**WORK TO COMPLETE**
The result should be every line of the listing that contains "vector".

**THE DATA**
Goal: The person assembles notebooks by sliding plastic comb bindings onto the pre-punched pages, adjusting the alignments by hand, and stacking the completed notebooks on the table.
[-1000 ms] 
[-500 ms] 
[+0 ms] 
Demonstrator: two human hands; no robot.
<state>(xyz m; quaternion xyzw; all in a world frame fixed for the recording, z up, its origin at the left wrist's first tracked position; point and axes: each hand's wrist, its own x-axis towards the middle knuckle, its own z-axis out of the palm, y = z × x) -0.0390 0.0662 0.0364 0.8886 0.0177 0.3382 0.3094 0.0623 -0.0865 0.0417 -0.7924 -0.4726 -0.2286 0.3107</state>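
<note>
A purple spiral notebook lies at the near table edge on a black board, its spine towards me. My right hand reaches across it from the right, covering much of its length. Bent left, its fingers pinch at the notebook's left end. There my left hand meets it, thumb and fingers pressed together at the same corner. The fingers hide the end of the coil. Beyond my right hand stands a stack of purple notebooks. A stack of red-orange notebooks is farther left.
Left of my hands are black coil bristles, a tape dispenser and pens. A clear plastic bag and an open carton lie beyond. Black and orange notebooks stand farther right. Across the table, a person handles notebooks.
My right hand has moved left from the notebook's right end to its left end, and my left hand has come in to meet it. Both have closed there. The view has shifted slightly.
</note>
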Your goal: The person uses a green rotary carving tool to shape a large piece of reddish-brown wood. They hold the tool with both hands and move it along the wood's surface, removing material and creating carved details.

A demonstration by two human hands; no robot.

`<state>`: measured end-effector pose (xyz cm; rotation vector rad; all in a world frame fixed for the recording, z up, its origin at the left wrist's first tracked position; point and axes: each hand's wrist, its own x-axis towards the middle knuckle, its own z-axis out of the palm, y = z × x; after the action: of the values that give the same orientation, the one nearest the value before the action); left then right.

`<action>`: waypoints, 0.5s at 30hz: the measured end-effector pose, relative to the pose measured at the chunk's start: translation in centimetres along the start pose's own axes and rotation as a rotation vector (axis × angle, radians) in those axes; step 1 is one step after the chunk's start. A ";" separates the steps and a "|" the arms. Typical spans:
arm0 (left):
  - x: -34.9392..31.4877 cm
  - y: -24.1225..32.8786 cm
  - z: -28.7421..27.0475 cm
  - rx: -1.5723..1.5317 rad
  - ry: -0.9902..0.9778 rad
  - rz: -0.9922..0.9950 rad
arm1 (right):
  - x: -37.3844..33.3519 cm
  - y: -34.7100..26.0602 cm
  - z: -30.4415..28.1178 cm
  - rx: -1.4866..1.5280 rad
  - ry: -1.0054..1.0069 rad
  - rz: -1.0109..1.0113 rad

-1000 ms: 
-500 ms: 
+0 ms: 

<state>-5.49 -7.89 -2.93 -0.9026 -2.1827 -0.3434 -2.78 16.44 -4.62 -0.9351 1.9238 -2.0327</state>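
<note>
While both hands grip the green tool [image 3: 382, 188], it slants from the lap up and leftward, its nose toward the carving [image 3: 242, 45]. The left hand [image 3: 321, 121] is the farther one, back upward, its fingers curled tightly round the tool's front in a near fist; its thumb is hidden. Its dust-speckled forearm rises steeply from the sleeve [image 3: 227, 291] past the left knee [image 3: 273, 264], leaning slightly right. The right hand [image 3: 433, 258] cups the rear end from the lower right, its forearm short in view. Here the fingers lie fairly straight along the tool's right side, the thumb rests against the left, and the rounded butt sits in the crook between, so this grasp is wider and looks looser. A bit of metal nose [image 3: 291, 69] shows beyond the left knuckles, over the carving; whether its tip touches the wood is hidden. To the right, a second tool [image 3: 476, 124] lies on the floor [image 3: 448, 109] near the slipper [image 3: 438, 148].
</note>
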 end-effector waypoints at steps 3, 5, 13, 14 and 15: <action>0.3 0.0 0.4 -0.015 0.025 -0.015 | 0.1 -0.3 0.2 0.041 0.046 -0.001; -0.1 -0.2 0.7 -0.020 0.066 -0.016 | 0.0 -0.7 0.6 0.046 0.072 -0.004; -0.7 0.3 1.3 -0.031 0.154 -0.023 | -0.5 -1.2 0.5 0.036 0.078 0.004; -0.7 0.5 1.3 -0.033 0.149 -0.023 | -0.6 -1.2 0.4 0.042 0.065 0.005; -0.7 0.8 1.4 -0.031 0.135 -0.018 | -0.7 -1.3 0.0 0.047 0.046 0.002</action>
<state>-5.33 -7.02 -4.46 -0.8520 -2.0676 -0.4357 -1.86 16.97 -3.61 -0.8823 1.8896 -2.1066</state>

**WRITTEN ANSWER**
`<state>`: measured end-effector pose (xyz cm; rotation vector rad; all in a world frame fixed for the recording, z up, its origin at the left wrist's first tracked position; point and axes: each hand's wrist, its own x-axis towards the middle knuckle, its own z-axis out of the palm, y = z × x; after the action: of the values that give the same orientation, the one nearest the value before the action); left then right.
`<action>`: waypoints, 0.5s at 30hz: the measured end-effector pose, relative to the pose measured at the chunk's start: translation in centimetres along the start pose's own axes and rotation as a rotation vector (axis × angle, radians) in those axes; step 1 is one step after the chunk's start. A ";" separates the steps and a "|" the arms. Typical spans:

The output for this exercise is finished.